Political newcomer Dante Diaz may lack the experience that political veterans bank on winning every election, but he is still willing to take on the challenge and aims to win Puerto Princesa City’s mayoral race.
In an interview on Palawan News’ The Profile, Diaz spoke of his humble beginnings, telling a real-life rags-to-riches story that began in Brooke’s Point, his hometown.
Though born poor, Diaz proved to be a businessman through and through. During his college days, he supported himself by washing and dispatching tourist transport vans and driving a tricycle when he had no classes.
“Tuwing hapon, akala ng mga classmate at teacher ko na mayaman ako kasi sinusundo ako ng shuttle van. Hindi nila alam, pagdating sa bayan, huhugasan ko ‘yon. Ang bayad sa akin is 100 pesos per van. Hanggang alas-siyete ng gabi, nakakatatlong van ako, ‘yon ang pantustos ko ng aking pag-aaral,” he said.
As an adult, he began working as a private driver to a politician. But without his boss, he would drive a multicab in Puerto Princesa City to earn more. After his stint as a private driver, he worked at a bank during mornings and as a tricycle driver at night. However, his wealth only started growing when he invested in a truck and offering services to a mining company in Narra.
After living in Puerto Princesa for 22 years, Diaz decided to run for mayor because of what he perceived as insufficient help to the common people from the local government. He added that he immediately went for the highest executive position because he believes he can provide the most help with that position.
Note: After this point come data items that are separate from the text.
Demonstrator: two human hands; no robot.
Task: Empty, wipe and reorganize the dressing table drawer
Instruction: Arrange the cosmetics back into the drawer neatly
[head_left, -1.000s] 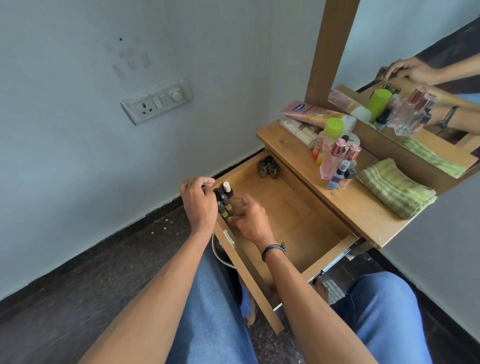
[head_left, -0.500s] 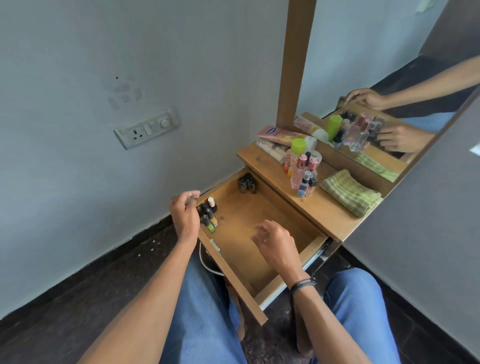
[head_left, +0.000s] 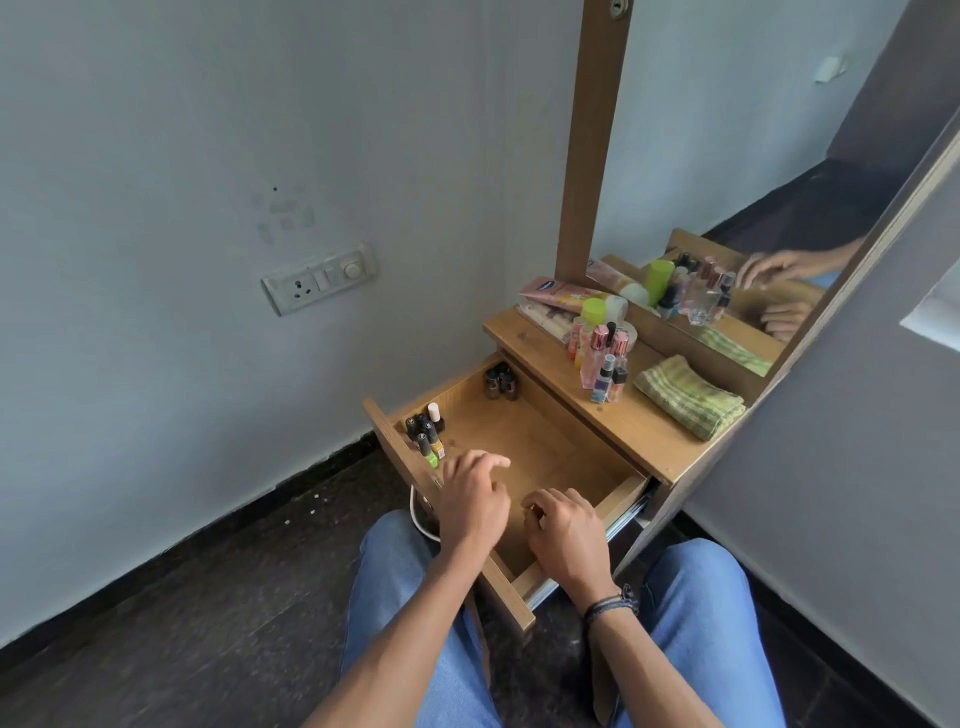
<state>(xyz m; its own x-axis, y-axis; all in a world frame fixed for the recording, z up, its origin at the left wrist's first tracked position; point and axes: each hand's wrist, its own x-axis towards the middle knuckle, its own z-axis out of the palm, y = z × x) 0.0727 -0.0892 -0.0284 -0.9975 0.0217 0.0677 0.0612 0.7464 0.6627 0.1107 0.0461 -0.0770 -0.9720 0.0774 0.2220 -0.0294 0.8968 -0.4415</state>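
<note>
Both hands hover over the open drawer and hold nothing. The left hand is above the front edge with its fingers loosely spread. The right hand is just beside it with its fingers loosely curled. Just beyond the left hand's fingertips, small nail polish bottles stand upright in the drawer's corner. A few dark bottles stand in the far corner, well apart from both hands. Beyond the right hand, the table top bears perfume bottles and a folded green cloth.
</note>
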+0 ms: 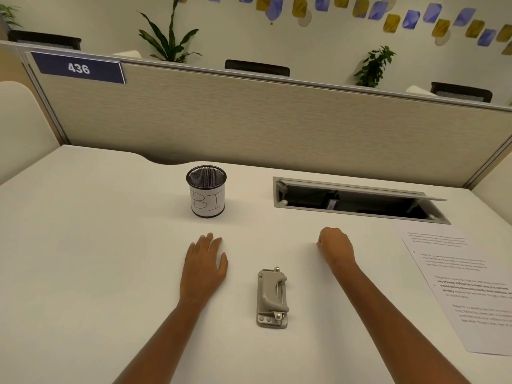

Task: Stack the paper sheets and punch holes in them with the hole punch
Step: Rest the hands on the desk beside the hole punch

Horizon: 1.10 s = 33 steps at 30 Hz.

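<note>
- Head view looks down on a white table (83, 245) with both bare forearms stretched out over it.
- Left hand (206, 263) lies palm down on the table, fingers spread flat, holding nothing.
- Right hand (336, 249) sits on the table too, curled into a loose fist with the knuckles up, nothing in it as far as I can see.
- The grey hole punch (272, 297) sits on the table between the two forearms, closer to the near edge than the hands are, touched by neither hand, its long side running front to back.
- The paper sheets (465, 286) with printed text lie flat by the right edge of the table, well apart from the right hand. Can't tell how many sheets are there.
- A black mesh pen cup (206, 191) with a paper label reading "BI" stands upright toward the far edge, beyond the left hand.
- An open cable hatch (357, 200) is set into the table near the far edge, beyond the right hand, lid tilted up.
</note>
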Motion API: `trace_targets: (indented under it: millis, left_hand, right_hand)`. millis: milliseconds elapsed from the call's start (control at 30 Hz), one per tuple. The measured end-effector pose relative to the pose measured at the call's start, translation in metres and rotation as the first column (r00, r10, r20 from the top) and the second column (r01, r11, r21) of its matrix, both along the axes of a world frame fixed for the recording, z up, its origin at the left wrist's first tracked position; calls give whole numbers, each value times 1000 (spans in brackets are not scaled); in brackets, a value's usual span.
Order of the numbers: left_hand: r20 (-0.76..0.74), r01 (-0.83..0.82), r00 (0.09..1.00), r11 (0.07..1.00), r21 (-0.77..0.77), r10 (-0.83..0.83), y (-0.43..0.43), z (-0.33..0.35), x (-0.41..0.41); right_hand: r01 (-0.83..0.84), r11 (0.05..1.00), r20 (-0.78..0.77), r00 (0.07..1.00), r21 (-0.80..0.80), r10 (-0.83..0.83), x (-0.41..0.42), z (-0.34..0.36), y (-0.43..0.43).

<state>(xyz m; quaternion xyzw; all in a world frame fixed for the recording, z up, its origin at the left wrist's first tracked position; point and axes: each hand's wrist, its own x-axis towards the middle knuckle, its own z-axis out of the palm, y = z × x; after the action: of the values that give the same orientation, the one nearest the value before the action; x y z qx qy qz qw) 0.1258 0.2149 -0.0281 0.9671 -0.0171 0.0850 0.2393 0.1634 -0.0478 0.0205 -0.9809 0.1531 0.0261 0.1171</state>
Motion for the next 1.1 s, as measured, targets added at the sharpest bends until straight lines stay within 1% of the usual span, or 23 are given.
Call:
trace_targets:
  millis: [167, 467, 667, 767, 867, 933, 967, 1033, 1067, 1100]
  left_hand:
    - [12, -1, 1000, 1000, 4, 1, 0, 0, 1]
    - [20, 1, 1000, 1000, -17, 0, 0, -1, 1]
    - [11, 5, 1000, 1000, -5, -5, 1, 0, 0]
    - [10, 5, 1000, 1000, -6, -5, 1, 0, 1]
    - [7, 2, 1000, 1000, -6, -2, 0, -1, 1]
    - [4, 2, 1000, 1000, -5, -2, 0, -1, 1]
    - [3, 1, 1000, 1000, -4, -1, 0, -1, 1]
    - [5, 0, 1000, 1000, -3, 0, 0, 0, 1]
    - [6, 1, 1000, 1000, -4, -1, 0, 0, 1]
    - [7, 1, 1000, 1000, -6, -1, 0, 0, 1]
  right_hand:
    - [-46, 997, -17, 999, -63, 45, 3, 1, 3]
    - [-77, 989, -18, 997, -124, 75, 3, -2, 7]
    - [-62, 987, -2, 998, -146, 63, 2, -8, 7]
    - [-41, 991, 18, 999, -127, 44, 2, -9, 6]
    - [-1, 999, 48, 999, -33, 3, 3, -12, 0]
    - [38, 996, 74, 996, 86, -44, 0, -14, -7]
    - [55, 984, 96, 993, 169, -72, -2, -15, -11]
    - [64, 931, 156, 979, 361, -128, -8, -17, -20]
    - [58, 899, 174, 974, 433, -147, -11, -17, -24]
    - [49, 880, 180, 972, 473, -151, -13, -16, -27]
“Ikot ako nang ikot sa Puerto, nakita ko ang karaniwang mas na medyo nahihirapan na. May tulong sa atin ang gobyerno pero kaunti. Kaya naisipan kong tumulong kaya naisipan kong tumakbo na mayor. Kaya mayor kasi kapag kagawad, hindi natin sila [ang mga tao] matutulungan,” he added.
Diaz promised he would instill “real change” in Puerto Princesa City should he be voted for mayor. He aims to also put up a general hospital in Puerto Princesa, create a drainage master plan to avert frequent flooding, and to lengthen the renewal period for motor boat owners and tricycle drivers to three years.
“Noong may pandemic, hindi rin nakakalabas ‘yong mga may bangka. Pagkatapos, kapag may bagyo pa, may Amihan, kulang na ‘yong kinikita nila, tapos magbabayad pa sila ng mayor’s permit every year,” he said.
For his post-COVID recovery plans, Diaz also wants to open more tourist spots in Puerto Princesa, especially in the rural barangays. He also wants to help farmers in the northern barangays recover after being badly hit by Typhoon “Odette,” but he did not give specific programs.
Diaz also expressed his views about the city’s current power problems, such as frequent blackouts, rising electricity rates, and the proposed privatization of the Palawan Electric Cooperative (PALECO). He stated that the city should invest in hydroelectric power and solar power, and that PALECO should not be privatized because this would mean that power rates will increase.
“Wag natin i-privatize siguro, mas lalong mahihirapan tayo, mas lalong tataas ang [presyo] ng kuryente,” he added.